- **What to produce**: Across the records, count every line that includes "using" and give the number by itself.

- **Records to process**:
>>>>
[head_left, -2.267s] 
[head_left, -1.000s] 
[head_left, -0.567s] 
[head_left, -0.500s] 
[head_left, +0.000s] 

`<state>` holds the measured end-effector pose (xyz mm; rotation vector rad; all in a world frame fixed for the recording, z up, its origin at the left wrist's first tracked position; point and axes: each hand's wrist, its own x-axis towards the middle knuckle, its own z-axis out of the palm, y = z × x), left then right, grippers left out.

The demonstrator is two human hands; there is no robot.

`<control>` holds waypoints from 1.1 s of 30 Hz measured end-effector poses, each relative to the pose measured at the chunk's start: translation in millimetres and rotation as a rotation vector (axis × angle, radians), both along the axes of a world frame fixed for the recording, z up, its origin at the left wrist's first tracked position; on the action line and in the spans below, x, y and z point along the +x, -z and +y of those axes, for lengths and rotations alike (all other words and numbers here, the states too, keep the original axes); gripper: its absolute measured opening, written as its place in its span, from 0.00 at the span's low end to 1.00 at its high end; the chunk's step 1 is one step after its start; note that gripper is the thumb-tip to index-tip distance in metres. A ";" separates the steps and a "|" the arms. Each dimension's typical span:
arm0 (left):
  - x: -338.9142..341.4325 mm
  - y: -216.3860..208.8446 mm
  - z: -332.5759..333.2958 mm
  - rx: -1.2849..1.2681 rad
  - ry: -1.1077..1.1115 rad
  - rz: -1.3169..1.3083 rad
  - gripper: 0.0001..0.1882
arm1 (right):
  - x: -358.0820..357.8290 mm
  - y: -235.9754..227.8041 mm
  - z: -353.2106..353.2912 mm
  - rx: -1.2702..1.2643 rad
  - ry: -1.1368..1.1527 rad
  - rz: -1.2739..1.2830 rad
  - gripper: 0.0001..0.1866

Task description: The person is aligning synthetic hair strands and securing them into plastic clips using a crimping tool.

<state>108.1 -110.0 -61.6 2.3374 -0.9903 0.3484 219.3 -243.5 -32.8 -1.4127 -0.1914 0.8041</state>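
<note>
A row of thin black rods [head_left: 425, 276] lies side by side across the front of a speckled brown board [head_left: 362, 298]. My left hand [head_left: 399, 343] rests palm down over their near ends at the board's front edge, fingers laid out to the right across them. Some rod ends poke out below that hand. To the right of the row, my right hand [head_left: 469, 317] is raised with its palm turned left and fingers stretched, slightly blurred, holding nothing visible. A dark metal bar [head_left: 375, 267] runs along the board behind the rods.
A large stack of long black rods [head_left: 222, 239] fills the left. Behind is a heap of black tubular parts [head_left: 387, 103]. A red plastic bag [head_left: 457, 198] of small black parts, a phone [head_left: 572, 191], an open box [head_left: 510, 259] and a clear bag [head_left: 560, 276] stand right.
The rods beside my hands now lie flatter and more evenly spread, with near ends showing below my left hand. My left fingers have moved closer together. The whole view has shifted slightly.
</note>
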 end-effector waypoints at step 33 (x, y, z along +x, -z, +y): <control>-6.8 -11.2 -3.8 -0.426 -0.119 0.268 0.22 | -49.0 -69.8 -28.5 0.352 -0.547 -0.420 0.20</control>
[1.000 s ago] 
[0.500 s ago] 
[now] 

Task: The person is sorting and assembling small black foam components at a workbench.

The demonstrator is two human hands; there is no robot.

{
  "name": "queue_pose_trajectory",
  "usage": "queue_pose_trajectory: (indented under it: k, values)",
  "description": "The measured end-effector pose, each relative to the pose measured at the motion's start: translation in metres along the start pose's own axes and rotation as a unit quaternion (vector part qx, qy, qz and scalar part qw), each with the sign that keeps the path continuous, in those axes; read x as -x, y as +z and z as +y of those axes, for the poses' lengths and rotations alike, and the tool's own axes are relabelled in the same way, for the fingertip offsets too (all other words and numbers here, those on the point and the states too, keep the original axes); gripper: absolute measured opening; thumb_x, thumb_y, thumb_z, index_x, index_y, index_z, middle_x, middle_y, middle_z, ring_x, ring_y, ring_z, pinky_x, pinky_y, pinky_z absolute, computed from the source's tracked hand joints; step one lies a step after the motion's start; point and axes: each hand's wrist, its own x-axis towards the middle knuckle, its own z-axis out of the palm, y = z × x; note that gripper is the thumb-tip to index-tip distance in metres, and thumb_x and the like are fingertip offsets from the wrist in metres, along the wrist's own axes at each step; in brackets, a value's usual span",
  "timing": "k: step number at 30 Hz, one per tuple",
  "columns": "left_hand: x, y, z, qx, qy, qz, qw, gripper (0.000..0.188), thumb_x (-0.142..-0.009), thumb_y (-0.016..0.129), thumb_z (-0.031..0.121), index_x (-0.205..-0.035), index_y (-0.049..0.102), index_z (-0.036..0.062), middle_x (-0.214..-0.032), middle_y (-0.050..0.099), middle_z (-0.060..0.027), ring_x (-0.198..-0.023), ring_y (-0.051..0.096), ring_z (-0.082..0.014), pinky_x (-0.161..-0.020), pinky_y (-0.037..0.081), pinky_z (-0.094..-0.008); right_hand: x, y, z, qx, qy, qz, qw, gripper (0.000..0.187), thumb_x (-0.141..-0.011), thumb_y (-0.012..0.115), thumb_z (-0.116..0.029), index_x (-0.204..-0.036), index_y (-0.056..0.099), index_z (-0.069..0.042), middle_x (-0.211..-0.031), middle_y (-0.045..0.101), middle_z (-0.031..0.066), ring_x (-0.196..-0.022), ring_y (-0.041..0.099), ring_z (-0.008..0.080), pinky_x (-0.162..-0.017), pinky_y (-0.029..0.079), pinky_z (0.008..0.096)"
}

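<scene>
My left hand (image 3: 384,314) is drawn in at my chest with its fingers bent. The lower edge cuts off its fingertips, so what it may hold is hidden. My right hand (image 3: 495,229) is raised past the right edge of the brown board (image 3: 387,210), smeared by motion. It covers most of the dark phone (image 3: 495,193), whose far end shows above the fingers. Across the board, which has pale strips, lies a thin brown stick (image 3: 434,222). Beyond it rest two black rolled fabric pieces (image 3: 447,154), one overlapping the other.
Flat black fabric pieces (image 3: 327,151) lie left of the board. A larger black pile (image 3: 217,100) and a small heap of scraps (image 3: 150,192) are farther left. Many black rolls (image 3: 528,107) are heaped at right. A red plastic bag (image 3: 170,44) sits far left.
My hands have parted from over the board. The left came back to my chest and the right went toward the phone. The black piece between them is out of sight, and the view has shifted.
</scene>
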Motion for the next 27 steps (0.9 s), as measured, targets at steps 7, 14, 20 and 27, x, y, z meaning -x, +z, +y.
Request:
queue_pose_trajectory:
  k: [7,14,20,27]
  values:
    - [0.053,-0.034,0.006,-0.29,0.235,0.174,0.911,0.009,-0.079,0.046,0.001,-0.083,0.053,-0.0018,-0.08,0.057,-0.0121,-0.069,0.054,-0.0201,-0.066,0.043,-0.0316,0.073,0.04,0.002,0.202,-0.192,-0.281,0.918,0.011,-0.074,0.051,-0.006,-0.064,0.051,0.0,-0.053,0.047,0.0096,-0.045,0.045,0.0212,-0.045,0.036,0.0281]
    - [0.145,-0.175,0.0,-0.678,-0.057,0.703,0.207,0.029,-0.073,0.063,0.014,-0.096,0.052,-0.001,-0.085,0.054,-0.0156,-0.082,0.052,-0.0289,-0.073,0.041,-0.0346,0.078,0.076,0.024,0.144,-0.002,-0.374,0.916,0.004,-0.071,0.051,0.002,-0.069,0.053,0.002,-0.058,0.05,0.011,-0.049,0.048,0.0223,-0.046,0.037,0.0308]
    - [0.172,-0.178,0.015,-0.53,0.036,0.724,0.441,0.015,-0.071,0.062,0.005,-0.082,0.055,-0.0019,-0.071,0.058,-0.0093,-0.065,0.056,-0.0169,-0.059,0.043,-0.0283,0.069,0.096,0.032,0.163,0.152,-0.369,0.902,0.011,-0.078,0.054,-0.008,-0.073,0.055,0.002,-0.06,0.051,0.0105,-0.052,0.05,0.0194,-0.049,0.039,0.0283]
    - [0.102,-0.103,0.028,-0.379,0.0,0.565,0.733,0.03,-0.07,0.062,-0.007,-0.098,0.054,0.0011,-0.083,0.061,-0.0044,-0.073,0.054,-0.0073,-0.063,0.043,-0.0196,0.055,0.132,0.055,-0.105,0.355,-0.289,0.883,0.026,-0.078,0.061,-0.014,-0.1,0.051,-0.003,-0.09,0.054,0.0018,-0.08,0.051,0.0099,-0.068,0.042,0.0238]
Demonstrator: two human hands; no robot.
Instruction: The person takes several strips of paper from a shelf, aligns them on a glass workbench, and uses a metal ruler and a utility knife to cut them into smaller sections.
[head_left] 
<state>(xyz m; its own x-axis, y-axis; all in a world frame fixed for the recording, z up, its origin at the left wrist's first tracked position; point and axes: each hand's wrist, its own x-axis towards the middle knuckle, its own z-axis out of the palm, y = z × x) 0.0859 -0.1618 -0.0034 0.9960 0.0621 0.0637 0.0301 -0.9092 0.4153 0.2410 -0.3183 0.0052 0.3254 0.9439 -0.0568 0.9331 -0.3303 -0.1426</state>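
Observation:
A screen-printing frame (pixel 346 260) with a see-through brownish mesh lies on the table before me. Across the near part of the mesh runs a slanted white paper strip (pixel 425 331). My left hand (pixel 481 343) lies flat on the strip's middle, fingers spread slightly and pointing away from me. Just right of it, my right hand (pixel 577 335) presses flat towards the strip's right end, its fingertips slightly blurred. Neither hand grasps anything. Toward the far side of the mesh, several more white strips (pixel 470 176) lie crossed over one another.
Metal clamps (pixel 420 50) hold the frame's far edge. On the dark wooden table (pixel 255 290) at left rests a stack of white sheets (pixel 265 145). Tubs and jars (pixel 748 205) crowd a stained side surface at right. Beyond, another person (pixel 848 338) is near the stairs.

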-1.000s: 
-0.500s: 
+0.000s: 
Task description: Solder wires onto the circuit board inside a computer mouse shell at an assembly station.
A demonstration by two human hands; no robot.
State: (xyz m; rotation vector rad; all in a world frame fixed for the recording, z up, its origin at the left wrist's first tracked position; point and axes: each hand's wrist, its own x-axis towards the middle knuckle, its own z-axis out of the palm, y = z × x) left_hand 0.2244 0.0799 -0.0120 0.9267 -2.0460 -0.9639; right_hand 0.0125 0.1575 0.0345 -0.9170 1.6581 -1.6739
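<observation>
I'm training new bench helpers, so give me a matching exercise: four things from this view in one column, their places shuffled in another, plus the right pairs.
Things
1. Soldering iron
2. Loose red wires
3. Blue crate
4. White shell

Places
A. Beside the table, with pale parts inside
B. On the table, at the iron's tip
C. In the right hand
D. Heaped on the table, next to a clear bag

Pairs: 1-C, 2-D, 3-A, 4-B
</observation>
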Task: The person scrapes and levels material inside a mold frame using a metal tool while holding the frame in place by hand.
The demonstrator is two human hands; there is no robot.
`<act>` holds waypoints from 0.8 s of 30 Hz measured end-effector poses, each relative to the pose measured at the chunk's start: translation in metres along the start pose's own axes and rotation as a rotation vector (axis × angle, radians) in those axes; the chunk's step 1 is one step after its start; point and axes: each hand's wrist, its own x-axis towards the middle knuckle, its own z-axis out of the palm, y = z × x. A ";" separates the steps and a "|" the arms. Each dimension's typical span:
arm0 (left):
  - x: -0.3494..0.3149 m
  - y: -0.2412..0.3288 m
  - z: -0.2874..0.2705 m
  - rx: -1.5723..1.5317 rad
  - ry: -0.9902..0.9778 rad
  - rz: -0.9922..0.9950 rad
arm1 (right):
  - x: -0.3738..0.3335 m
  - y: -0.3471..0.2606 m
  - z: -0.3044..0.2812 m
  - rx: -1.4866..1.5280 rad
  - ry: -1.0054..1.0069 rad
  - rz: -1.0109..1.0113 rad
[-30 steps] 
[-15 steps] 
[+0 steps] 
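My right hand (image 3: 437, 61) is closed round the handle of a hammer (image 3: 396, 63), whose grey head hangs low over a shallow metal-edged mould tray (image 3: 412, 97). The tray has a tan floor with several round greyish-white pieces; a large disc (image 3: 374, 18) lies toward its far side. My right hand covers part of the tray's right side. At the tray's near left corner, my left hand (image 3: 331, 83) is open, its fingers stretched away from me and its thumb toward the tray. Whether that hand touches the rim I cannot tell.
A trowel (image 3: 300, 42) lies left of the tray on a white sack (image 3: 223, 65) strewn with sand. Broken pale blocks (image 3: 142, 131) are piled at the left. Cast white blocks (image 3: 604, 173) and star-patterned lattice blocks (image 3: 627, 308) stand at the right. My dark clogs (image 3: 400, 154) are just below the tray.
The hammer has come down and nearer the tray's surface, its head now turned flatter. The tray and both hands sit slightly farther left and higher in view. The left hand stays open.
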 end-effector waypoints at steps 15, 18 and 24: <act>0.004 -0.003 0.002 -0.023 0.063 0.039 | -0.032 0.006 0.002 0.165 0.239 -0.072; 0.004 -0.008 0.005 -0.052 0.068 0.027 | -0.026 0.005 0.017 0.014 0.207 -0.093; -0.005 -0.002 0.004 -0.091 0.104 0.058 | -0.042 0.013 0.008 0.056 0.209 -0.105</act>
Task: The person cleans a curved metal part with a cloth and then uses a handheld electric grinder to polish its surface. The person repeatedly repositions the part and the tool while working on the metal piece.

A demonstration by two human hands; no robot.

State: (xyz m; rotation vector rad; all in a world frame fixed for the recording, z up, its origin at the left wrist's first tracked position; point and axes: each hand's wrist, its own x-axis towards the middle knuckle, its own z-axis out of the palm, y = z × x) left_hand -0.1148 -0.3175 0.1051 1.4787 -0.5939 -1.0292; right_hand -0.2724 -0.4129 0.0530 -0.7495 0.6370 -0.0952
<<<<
- **Solution for this exercise**: 2